**WORK ITEM**
Go through the entries, filter for the word "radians", and copy every line that has it.

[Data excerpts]
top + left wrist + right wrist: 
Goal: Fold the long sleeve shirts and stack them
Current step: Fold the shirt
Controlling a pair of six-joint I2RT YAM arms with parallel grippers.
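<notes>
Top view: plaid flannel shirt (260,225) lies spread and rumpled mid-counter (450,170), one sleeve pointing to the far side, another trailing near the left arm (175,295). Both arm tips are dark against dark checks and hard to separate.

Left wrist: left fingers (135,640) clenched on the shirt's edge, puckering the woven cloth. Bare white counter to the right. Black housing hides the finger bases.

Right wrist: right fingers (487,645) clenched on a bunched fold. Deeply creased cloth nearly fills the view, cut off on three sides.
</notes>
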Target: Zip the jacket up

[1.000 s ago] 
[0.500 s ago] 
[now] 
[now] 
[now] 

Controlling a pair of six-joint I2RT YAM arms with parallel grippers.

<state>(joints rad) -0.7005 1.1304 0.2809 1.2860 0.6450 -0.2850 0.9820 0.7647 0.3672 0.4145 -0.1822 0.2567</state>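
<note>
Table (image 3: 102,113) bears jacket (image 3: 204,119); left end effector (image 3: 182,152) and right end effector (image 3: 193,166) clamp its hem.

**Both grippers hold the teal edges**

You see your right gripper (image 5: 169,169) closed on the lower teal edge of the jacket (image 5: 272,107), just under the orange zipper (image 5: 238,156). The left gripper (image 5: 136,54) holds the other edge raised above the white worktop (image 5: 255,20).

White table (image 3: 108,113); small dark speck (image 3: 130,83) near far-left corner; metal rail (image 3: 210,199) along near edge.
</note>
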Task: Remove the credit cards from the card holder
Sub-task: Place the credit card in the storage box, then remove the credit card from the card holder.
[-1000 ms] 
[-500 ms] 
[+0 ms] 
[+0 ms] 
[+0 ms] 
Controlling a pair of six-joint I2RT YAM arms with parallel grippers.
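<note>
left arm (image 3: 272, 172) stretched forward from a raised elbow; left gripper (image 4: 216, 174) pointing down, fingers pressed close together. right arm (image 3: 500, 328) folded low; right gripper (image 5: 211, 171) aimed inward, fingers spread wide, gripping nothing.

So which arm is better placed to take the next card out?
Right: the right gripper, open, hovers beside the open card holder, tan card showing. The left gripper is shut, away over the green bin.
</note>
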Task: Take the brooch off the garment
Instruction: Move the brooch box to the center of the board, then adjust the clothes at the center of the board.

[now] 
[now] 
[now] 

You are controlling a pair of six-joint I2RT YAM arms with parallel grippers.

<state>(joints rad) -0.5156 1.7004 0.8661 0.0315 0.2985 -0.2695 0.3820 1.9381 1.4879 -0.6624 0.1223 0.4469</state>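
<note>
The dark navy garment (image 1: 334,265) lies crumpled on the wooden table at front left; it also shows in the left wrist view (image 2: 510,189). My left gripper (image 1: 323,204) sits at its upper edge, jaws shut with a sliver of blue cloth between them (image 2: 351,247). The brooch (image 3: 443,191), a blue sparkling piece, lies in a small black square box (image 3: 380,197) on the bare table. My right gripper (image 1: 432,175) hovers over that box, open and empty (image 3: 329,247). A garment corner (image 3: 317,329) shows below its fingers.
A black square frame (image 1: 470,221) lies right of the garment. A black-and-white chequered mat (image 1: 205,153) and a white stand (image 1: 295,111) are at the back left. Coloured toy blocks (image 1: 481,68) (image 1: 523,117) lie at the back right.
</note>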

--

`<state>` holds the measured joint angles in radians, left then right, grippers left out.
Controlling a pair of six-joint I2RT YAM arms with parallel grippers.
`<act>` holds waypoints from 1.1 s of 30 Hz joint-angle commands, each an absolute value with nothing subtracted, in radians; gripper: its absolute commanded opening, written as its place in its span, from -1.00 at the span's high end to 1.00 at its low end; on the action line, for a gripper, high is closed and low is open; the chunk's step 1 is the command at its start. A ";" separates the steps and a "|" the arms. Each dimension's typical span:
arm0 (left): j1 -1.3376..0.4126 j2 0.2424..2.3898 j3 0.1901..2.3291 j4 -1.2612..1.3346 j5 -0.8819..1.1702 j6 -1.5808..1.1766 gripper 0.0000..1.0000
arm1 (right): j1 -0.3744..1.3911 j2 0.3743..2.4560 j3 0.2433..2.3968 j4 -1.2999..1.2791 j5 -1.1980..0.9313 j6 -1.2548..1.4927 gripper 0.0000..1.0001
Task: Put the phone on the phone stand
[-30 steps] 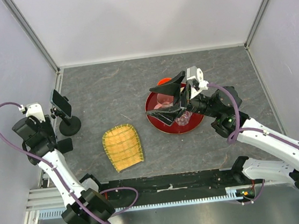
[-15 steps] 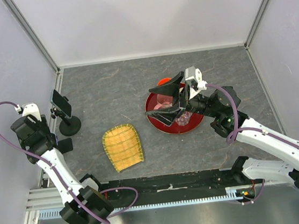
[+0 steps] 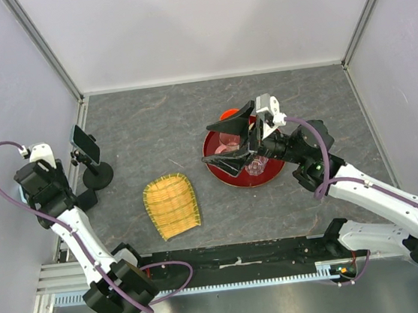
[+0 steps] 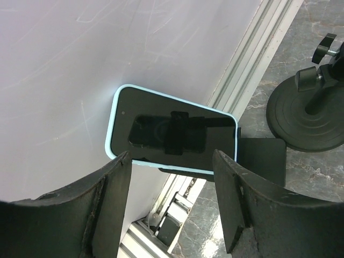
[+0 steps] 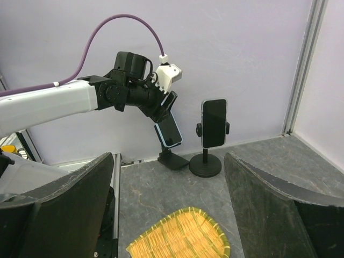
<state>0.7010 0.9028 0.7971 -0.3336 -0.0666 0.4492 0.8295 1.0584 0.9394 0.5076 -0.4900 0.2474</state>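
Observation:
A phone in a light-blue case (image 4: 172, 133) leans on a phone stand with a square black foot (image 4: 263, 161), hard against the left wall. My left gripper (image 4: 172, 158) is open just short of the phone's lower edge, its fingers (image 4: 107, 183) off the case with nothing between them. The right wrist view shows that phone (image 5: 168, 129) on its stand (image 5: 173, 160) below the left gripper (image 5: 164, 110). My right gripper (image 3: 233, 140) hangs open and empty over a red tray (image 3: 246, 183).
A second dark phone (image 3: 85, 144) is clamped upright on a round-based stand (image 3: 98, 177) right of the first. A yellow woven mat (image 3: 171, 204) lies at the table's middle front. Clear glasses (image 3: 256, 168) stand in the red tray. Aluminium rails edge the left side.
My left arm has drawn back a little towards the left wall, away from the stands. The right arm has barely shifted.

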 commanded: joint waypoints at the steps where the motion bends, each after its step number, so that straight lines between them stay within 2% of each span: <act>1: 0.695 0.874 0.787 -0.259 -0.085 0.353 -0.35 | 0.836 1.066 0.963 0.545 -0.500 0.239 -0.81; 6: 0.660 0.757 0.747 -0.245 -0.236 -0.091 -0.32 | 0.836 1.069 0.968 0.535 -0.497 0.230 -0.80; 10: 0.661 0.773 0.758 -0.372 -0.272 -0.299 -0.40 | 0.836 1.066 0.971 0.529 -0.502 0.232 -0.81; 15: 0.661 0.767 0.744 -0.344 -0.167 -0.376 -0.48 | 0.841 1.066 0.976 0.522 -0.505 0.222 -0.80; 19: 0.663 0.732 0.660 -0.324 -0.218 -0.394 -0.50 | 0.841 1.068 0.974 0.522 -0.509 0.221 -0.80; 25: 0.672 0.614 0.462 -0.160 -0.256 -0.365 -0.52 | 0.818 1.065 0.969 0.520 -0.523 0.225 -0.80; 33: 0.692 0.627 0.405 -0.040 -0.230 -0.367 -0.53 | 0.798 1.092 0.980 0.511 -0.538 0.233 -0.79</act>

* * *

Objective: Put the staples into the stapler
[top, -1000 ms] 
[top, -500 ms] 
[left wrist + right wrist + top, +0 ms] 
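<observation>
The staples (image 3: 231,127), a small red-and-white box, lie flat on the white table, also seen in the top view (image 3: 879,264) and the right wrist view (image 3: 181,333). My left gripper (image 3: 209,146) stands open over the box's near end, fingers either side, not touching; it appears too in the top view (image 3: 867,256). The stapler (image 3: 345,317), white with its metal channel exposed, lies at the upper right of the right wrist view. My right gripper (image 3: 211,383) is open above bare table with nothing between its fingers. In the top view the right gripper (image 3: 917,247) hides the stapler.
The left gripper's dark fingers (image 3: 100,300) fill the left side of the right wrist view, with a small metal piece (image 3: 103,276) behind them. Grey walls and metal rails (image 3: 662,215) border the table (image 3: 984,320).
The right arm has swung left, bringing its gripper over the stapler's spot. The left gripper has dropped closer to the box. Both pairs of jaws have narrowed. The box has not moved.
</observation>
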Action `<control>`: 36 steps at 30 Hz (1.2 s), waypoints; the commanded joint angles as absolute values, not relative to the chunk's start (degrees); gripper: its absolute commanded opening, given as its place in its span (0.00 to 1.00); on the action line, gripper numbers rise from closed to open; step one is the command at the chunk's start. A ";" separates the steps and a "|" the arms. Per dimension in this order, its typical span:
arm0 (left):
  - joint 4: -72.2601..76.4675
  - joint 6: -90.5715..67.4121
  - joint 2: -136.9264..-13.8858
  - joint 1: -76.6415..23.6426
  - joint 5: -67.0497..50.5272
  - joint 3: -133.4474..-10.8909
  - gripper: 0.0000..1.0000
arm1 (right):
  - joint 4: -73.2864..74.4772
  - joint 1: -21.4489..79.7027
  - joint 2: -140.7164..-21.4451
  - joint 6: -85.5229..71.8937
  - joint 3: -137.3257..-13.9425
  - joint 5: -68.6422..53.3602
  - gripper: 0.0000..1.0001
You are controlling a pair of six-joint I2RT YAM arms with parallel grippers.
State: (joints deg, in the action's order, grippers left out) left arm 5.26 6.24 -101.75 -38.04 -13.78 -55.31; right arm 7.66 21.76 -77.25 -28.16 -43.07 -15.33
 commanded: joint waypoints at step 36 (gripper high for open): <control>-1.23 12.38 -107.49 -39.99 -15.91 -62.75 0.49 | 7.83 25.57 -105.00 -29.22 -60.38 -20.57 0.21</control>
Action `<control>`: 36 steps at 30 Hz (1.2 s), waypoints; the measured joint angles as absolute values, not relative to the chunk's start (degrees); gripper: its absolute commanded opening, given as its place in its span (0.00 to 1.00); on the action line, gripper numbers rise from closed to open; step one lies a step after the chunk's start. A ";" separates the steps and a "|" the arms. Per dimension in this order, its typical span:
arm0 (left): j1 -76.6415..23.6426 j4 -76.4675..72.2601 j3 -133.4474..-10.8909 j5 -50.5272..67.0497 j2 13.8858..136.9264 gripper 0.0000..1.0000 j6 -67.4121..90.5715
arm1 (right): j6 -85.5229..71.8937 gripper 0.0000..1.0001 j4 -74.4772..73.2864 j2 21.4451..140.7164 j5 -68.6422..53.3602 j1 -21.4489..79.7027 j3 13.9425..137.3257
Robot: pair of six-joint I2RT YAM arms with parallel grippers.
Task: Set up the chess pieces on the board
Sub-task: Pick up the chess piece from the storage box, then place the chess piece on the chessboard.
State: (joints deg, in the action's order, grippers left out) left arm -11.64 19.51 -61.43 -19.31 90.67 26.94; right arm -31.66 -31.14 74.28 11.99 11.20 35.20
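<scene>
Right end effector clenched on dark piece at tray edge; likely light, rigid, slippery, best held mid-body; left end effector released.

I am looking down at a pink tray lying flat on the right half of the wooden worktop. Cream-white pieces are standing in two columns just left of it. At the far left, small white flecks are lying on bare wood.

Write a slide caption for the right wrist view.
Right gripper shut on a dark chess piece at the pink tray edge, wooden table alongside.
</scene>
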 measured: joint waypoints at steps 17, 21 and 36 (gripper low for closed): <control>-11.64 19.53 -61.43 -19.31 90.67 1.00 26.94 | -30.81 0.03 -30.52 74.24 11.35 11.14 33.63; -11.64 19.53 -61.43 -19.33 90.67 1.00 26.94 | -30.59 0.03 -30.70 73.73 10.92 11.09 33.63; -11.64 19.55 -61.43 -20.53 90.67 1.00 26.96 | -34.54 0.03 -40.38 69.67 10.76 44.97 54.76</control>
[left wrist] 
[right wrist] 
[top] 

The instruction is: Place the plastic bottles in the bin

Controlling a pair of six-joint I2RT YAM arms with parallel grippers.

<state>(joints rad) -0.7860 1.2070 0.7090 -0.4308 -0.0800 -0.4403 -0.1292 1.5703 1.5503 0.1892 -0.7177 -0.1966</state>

**SOLUTION**
`<state>` holds the measured joint angles in radians, left then right, grippers left out.
`<act>` holds waypoints from 1.1 s of 30 Hz joint-angle commands, each an absolute value with nothing subtracted, in radians; gripper: its absolute commanded opening, written as its place in its span, from -1.00 at the span's high end to 1.00 at its low end; on the action line, for a gripper, high is closed and low is open; the chunk's step 1 is the command at its start. A ";" separates the steps and a "|" the arms. Each dimension's typical span:

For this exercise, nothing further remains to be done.